_Task item_. Only the pictures are to be omitted; everything else in the listing must be reproduced exactly.

START Material provided

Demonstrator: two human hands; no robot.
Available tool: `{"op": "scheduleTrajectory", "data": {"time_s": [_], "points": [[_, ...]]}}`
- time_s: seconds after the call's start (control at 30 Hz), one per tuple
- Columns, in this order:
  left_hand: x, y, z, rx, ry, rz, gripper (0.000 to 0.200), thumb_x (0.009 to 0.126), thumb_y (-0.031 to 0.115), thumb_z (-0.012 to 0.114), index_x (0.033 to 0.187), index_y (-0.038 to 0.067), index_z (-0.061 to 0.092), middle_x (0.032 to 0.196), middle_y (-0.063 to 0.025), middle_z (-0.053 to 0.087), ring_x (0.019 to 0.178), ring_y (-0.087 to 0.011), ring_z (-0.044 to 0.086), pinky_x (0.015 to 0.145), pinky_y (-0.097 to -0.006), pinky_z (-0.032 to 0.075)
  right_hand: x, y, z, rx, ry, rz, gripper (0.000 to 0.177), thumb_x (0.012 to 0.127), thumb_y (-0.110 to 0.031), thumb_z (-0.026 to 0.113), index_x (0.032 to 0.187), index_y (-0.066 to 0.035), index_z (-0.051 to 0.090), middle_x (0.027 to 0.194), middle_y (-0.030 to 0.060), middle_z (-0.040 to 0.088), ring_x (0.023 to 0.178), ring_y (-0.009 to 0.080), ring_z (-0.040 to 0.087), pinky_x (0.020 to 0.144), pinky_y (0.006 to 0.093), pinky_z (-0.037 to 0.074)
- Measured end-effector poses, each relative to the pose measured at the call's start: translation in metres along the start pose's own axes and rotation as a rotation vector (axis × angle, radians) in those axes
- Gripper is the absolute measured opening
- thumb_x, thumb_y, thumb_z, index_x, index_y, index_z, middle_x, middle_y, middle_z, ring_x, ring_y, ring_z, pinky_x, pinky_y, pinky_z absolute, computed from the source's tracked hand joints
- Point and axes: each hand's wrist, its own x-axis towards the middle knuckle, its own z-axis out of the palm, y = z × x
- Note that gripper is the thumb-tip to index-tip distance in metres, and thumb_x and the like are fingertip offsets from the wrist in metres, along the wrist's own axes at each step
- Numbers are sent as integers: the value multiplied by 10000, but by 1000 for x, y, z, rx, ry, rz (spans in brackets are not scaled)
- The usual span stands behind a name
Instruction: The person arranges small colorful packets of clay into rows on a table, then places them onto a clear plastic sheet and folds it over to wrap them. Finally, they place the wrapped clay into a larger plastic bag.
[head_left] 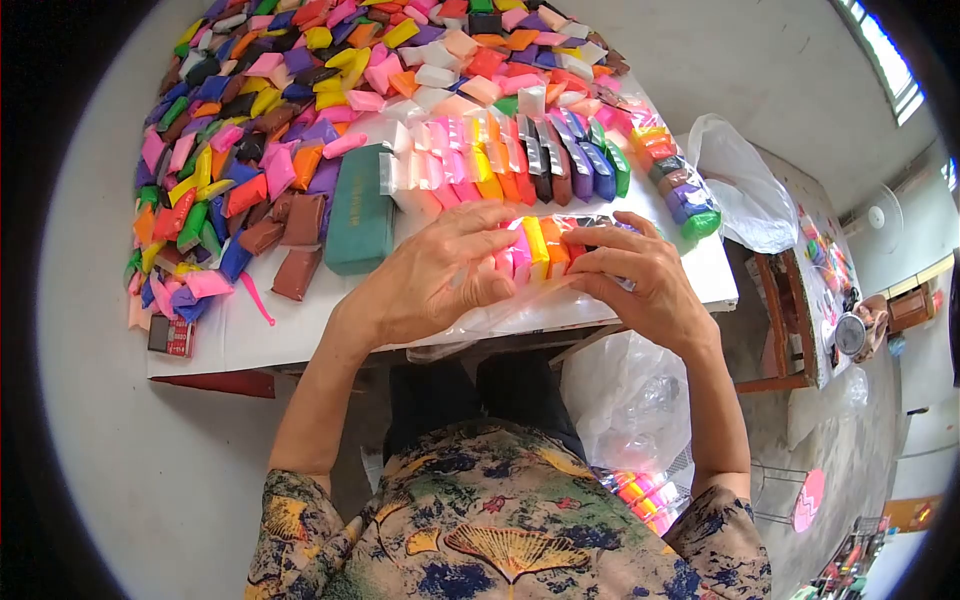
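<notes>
Between my two hands at the table's front edge is a row of small clear-wrapped packets, which look like coloured modelling clay, in pink, yellow, orange, red and dark colours. Clear plastic film, seemingly a bag, lies around and below the row. My left hand grips the pink end, thumb in front and fingers over the top. My right hand closes on the dark end, its fingers hiding part of it. Just beyond stand sorted rows of similar packets, ordered by colour. Left of them lies a green box.
A big heap of loose coloured packets covers the table's far and left parts. A filled pack lies at the right edge, beside a clear plastic bag. A red calculator-like device sits at the left corner. Another bag hangs below.
</notes>
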Motion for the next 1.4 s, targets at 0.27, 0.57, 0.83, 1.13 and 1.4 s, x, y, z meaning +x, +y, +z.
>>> {"op": "scheduleTrajectory", "data": {"time_s": [0.27,0.57,0.83,1.13,1.4], "points": [[-5,40,-18,232,-48,53,734,833,585,675,1187,-57,633,1340,-241,543,1274,-414,490,1102,-479,357,13,-1,-9,41,-60,23,139,852,-168,730,932,-56,750,1037,77,745,988,244,688,1095,493,390],[-6,46,-7,310,17,-58,307,813,175,682,1049,-22,671,1178,-208,637,1106,-369,598,913,-432,489,21,1,-11,61,-39,40,147,835,-133,743,930,-20,748,910,117,740,848,279,693,755,370,549],[6,35,-12,97,117,-275,157,863,113,639,908,-28,695,835,-179,650,775,-276,647,714,-372,495,24,3,-12,156,-62,177,147,854,-144,740,928,-17,751,860,103,738,761,200,692,737,331,541],[17,21,-15,54,115,-400,183,846,130,644,841,-49,683,754,-107,640,654,-162,606,623,-323,480,39,6,-17,100,-157,296,158,834,-158,740,923,-29,760,828,105,735,736,202,678,700,330,523],[26,10,-17,63,56,-396,183,790,92,642,691,-59,609,609,-78,622,578,-136,599,557,-314,475,53,6,-17,18,-229,329,272,757,-258,771,815,3,725,757,132,702,714,239,667,666,362,502]]}}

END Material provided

_Exercise answer_.
Demonstrator: two human hands; no robot.
Available tool: `{"op": "scheduleTrajectory", "data": {"time_s": [_], "points": [[_, ...]]}}`
- time_s: seconds after the call's start (control at 30 Hz), one per tuple
- Columns, in this order:
  left_hand: x, y, z, rx, ry, rz, gripper (0.000 to 0.200), thumb_x (0.009 to 0.126), thumb_y (-0.031 to 0.115), thumb_z (-0.012 to 0.114), index_x (0.033 to 0.187), index_y (-0.038 to 0.067), index_z (-0.061 to 0.092), middle_x (0.032 to 0.196), middle_y (-0.063 to 0.025), middle_z (-0.053 to 0.087), ring_x (0.019 to 0.178), ring_y (-0.087 to 0.011), ring_z (-0.044 to 0.086), pinky_x (0.015 to 0.145), pinky_y (-0.097 to -0.006), pinky_z (-0.032 to 0.075)
  right_hand: x, y, z, rx, ry, rz, gripper (0.000 to 0.177), thumb_x (0.012 to 0.127), thumb_y (-0.110 to 0.031), thumb_z (-0.026 to 0.113), index_x (0.032 to 0.187), index_y (-0.066 to 0.035), index_z (-0.051 to 0.090), middle_x (0.027 to 0.194), middle_y (-0.030 to 0.060), middle_z (-0.040 to 0.088), ring_x (0.023 to 0.178), ring_y (-0.009 to 0.080), ring_z (-0.040 to 0.087), pinky_x (0.020 to 0.144), pinky_y (0.006 to 0.093), pinky_z (-0.037 to 0.074)
- Measured end-effector poses, each relative to the pose measured at the call's start: translation in metres along the start pose's own axes and rotation as a rotation vector (axis × angle, radians) in those axes
- Gripper is the absolute measured opening
- thumb_x, thumb_y, thumb_z, index_x, index_y, index_z, middle_x, middle_y, middle_z, ring_x, ring_y, ring_z, pinky_x, pinky_y, pinky_z absolute, computed from the source's tracked hand joints
- Point and axes: each hand's wrist, its own x-axis towards the middle knuckle, its own z-axis out of the palm, y = z × x
- Note that gripper is the thumb-tip to index-tip distance in metres, and thumb_x and the like are fingertip offsets from the wrist in metres, along the wrist's own axes at each step
- Numbers are sent as integers: the value multiplied by 10000, but by 1000 for x, y, z, rx, ry, rz (spans in brackets are not scaled)
- The usual span stands behind a name
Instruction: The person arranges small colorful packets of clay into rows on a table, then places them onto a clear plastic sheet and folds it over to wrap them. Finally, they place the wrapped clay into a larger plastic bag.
[head_left] 
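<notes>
Between my two hands at the table's front edge is a row of small clear-wrapped packets, which look like coloured modelling clay, in pink, yellow, orange, red and dark colours. Clear plastic film, seemingly a bag, lies around and below the row. My left hand grips the pink end, thumb in front and fingers over the top. My right hand closes on the dark end, its fingers hiding part of it. Just beyond stand sorted rows of similar packets, ordered by colour. Left of them lies a green box.
A big heap of loose coloured packets covers the table's far and left parts. A filled pack lies at the right edge, beside a clear plastic bag. A red calculator-like device sits at the left corner. Another bag hangs below.
</notes>
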Motion for the next 1.4 s, targets at 0.27, 0.57, 0.83, 1.13 and 1.4 s, x, y, z meaning +x, +y, +z.
>>> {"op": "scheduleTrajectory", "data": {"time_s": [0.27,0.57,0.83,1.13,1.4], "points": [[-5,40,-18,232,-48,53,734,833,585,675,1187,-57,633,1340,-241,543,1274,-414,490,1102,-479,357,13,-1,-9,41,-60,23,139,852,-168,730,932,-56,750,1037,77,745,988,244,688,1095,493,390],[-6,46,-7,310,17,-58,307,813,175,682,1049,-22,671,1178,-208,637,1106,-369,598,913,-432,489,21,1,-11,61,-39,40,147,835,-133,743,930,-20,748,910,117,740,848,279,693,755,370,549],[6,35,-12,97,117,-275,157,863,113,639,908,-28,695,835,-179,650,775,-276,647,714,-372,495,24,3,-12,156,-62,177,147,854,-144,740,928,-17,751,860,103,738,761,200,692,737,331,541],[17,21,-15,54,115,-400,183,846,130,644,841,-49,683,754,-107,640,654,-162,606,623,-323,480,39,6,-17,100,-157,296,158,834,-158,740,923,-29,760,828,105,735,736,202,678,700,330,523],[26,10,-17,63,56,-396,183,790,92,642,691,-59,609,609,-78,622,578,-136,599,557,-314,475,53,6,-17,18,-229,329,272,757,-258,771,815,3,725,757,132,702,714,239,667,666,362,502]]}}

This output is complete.